GANG charges will be amended and reinstated against those charged with the murder of former Independent senator Dana Seetahal, SC.
Appeal Court judges Alice Yorke-Soo Hon and Mark Mohammed on Tuesday set aside a magistrate’s order to dismiss the gang charges and ordered that they should be amended.
The matter will return to the magistrates’ court for a new magistrate to hear the evidence relating to the gang charges against the group of 14.
The judges were asked to determine if a blunder by the Office of the Director of Public Prosecutions (DPP) in laying the gang charges resulted in their nullity.
The appeal of senior magistrate Indrani Cedeno’s May 2016 decision was the result of her dismissing an application by the State to amend the gang charges against the 14 after the DPP’s Office admitted to laying the charges indictably (to be tried by judge and jury, or judge alone after a preliminary inquiry) as opposed to summarily (heard and determined by a magistrate) for first offenders, as prescribed by the Anti-Gang Act.
At the time, it was also argued that the DPP’s Office could not now re-lay the charges because the six-month window to do so had expired.

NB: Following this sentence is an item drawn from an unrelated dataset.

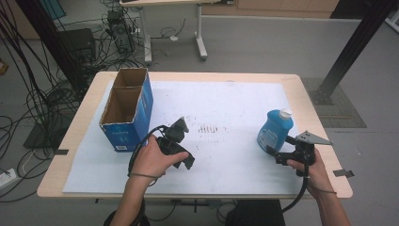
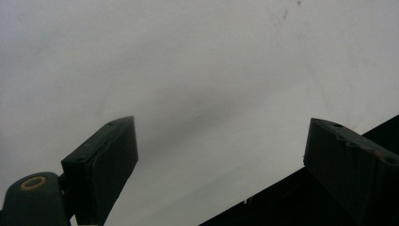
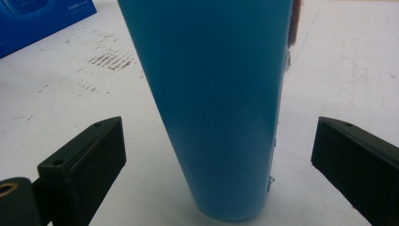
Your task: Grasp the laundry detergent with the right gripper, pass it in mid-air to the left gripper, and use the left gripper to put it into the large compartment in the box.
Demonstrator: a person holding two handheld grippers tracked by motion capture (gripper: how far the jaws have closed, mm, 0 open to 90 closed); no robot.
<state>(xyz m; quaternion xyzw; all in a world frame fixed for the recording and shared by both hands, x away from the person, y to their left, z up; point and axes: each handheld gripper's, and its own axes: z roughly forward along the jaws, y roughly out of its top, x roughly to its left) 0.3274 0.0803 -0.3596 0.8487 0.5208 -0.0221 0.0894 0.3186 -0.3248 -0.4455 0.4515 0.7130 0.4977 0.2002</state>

In their decision, the appellate court judges said the charges were capable of amendment and were not affected by the six-month limitation period set by statute.
Saying a substantial error had been committed, Yorke-Soo Hon held that it was capable of correction.

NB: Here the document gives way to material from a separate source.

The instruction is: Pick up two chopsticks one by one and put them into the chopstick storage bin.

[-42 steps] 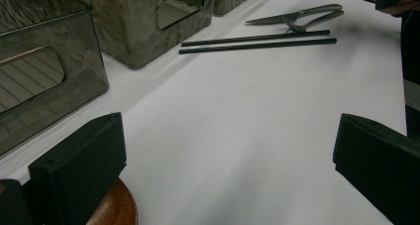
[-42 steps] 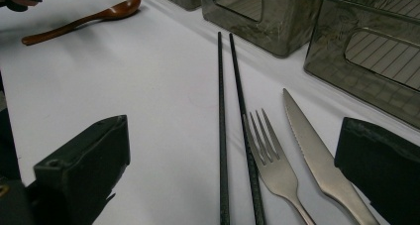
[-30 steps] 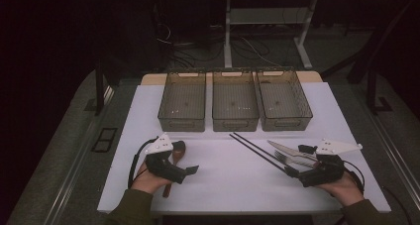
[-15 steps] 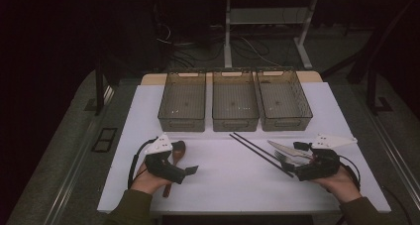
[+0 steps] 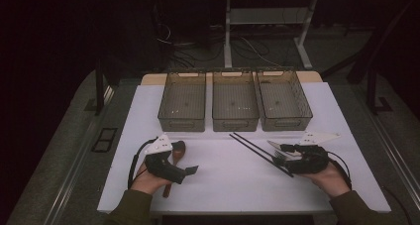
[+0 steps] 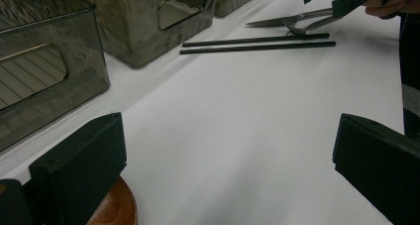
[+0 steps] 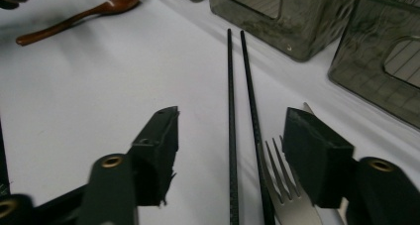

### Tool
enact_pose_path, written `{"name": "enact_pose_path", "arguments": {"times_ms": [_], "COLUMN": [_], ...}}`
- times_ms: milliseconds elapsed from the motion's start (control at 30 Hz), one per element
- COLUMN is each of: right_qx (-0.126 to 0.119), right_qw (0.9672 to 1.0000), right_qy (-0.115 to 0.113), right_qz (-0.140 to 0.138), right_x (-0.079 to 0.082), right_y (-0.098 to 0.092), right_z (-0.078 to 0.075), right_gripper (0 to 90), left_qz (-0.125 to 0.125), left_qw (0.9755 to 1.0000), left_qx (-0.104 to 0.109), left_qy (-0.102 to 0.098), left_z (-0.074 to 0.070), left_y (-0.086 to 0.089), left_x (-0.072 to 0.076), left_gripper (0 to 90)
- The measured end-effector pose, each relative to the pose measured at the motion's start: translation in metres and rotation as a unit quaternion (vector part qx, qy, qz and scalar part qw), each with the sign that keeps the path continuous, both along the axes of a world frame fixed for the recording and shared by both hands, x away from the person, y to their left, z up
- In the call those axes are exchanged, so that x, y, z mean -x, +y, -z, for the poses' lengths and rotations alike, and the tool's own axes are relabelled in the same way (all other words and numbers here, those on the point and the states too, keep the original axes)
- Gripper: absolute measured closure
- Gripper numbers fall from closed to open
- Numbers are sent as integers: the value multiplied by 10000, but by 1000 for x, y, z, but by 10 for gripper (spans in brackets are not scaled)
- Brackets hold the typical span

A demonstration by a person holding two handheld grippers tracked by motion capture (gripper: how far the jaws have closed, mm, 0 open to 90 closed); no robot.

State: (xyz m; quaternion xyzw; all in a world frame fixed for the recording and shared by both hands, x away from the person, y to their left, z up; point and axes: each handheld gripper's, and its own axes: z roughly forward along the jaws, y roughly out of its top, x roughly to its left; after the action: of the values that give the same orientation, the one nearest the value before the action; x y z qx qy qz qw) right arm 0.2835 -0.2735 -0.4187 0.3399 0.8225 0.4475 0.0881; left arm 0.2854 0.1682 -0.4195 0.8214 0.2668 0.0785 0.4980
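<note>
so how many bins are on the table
3, in a row at the table's far side: left bin, middle bin, right bin. None looks hidden.

Black chopsticks (image 7: 242,116) parallel, beside fork (image 7: 285,185)

The surface (image 5: 237,185) is white, the three bins (image 5: 235,100) at the far side are smoky grey and see-through, the chopsticks (image 7: 236,111) are black with fine dots, the fork (image 7: 287,197) is silver, and the spoon (image 7: 79,16) at the left is red-brown.
</note>
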Motion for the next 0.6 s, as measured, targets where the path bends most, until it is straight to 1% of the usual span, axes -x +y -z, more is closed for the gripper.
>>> {"name": "enact_pose_path", "arguments": {"times_ms": [100,300,467,567,600], "right_qx": [72,155,310,434,438], "right_qw": [10000,9999,9994,9990,9989], "right_qy": [1,11,86,111,139], "right_qz": [-39,-26,-102,-81,-74], "right_x": [1,2,3,2,2], "right_y": [4,4,7,7,6], "right_z": [1,2,7,9,10], "right_gripper": [454,584,659,695,708], "left_qz": [-8,-17,-17,-9,-10], "left_qw": [10000,10000,10000,10000,10000], "left_qx": [7,13,21,21,21], "left_qy": [3,-5,1,0,1], "left_z": [0,0,0,0,0], "left_y": [0,1,1,1,1], "left_x": [0,0,0,0,0], "left_gripper": [0,0,0,0,0]}}
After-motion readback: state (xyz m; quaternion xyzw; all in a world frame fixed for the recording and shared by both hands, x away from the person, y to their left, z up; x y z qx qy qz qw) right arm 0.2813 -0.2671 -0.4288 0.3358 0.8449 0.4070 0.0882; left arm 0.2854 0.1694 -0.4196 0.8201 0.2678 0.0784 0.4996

She said the proposed amendment did not intend to create a new set of offences but to bring the charge into the appropriate category. She said the 14 were all before the court on the charge of being gang members and were all aware of the essential and true nature of the charge. The error, she added, was curable and it was open to the magistrate to allow the amendment.
She also said the 14 would have suffered no prejudice, as argued, since the proposed amendment carried with it a lesser penalty of up to ten years’ imprisonment as opposed to a penalty twice as severe on conviction on indictment.
“Now they will have an opportunity to enter a plea and have the case determined expeditiously,” she said, also dismissing arguments that they will now be required to file a defence. She said they would have had to do so regardless of whether they were charged indictably or summarily.
The group was not brought to court for Tuesday’s decision because of security concerns. The matter was also not heard in the appeal court but in one of the courtrooms usually reserved for criminal cases on the first floor of the Hall of Justice, Port of Spain.
The 14 are: Rajaee Ali, Devaughn Cummings, Ishmael Ali, Ricardo Stewart, Earl Richards, Stephan Cummings, Gareth Wiseman, Hamid Ali, Kevin Parkinson, Leston Gonzales, Roget Boucher, Deo Peters, David Ector and Stacy Griffith.
Griffith is on bail. At the hearing of the appeal, the judges were told that Stephen Cummings had turned state witness against the others and Ector was killed in July 2018.
A warrant will have to be issued for Peters’ arrest since he and Ector, neither of whom was charged with Seetahal’s murder, were the only two who were allowed to walk free after Cedeno said the amendment could not be permitted, as she felt the accused would be prejudiced by it.
Rajaee Ali faces a charge of being a gang leader and his wife, Griffith, was charged with benefiting from the gang’s activity.
The 14 were all charged on July 25, 2015, with being members of a gang during the period March 14, 2014-July 24, 2015.
The State was represented by special prosecutor Travers Sinanan. Mario Merritt and Karunaa Bisramsingh appeared for the 14.